W I T N E S S E T H:
WHEREAS, the Lender and the Borrower entered into the Original Loan Agreement and subsequently entered into the First Amendment;
WHEREAS, the Borrower has requested that certain amendments to the Loan Agreement be made and the Lender is willing to grant such requests to the Borrower on the terms and conditions stated below;
NOW, THEREFORE, in consideration of the premises and the mutual covenants herein, the parties hereby agree as follows:
1. Definitions. Except as otherwise set forth herein, capitalized terms not defined herein shall have the respective meanings assigned to such terms in the Loan Agreement.

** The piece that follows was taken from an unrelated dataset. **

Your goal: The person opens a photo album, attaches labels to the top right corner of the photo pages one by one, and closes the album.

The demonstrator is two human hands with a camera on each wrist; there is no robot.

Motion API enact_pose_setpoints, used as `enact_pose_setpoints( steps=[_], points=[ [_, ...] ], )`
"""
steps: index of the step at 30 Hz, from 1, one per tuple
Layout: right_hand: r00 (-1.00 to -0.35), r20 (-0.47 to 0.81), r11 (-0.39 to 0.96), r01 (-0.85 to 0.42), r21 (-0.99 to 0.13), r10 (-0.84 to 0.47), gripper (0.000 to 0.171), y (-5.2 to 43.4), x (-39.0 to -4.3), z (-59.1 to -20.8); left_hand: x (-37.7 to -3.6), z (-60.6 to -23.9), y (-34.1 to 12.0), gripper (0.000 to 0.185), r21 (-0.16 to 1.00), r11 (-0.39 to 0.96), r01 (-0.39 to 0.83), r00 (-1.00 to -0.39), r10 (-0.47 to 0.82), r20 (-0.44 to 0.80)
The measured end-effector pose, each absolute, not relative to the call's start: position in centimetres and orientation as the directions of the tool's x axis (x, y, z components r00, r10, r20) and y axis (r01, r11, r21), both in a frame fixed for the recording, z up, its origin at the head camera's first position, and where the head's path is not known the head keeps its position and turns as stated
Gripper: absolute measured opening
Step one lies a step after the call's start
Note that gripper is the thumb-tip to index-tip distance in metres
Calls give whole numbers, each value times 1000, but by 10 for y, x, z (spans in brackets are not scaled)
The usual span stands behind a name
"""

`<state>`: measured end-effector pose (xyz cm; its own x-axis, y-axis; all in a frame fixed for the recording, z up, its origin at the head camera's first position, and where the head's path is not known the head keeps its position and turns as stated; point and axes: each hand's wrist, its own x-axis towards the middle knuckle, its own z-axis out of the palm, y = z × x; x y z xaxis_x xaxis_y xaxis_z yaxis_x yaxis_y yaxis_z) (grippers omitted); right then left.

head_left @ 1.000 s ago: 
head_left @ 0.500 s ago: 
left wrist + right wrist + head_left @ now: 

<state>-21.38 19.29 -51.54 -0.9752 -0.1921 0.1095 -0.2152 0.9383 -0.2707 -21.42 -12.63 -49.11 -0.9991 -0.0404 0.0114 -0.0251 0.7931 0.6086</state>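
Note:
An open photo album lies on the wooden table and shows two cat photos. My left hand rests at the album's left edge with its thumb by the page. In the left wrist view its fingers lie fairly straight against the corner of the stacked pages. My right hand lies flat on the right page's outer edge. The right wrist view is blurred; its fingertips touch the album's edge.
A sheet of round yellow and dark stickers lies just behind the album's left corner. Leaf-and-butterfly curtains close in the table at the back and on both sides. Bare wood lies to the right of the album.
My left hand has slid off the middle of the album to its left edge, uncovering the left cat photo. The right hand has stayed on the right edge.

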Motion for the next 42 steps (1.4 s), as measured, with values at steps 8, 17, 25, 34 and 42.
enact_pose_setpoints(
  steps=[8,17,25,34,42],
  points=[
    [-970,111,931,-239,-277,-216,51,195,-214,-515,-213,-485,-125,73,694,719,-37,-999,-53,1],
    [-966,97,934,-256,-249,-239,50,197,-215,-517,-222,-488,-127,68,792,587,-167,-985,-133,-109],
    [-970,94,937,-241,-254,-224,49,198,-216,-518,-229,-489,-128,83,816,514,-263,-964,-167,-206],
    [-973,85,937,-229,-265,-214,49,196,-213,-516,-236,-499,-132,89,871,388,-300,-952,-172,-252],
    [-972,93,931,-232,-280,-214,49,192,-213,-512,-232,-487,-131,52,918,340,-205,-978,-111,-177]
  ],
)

2. Amendments to the Loan Agreement. Effective as of the Effective Date of this Second Amendment and subject to the satisfaction of the conditions precedent set forth in herein, the Loan Agreement is hereby amended as follows:
A. Amended Definition.
(i) The definition of Initial Maturity Date is hereby amended and restated in its entirety as follows: Initial Maturity Date means October 10, 2008.
B. Amended Sections.
(i) Section 2.5(j) of the Loan Agreement is hereby amended and restated in its entirety as follows:
(j) Revolving Loan. Subject to the terms and conditions hereof and relying upon the representations and warranties set forth herein, Lender agrees that notwithstanding anything herein to the contrary, solely for the period (the Revolving Period) commencing February 9, 2006 up to and including October 11, 2007 (the Revolving Period Expiration Date), the Loan is hereby converted into a revolving credit facility under which Borrower may borrow, repay and
reborrow with respect to the Note pursuant to this Article 2. On and after October 12, 2007, Borrower shall not be permitted to repay and reborrow with respect to the Note, and all of the terms of the First Amendment to Loan Agreement between Borrower and Lender dated as of February 9, 2006 (the First Amendment), other than (i) Section 2(a) of the First Amendment, and (ii) all of the terms of the Second Amendment to Loan Agreement between Borrower and Lender dated as of July ___, 2006, will be of no further force and effect, and the Original Loan Agreement shall revert to its original form as executed and in effect on the Closing Date; the amendment to the Loan Agreement set forth in Section 2(a) of the First Amendment shall survive the Revolving Period.
(ii) Section 2.6(a) of the Loan Agreement is hereby amended and restated in its entirety as follows:
Provided that no Event of Default has occurred and is continuing hereunder, Borrower may, only on a Payment Date, prepay the Indebtedness in full (but not in part) (i) on any Payment Date that occurs on or prior to October 10, 2007, without Prepayment Premium, (ii) on any Payment Date that occurs during the period of time commencing on the Payment Date in November, 2007, and ending on and including the Payment Date in May, 2008, subject to payment of the Prepayment Premium, and (iii) on any Payment Date that occurs during the period of time commencing on the Payment Date in June, 2008, and through and including the related Maturity Date, without Prepayment Premium; provided, that in connection with any prepayment, simultaneously therewith, the Borrower shall pay to Lender all interest that would have accrued on the amount of the Loan prepaid through and including the last day of the Interest Accrual Period during which such prepayment occurs.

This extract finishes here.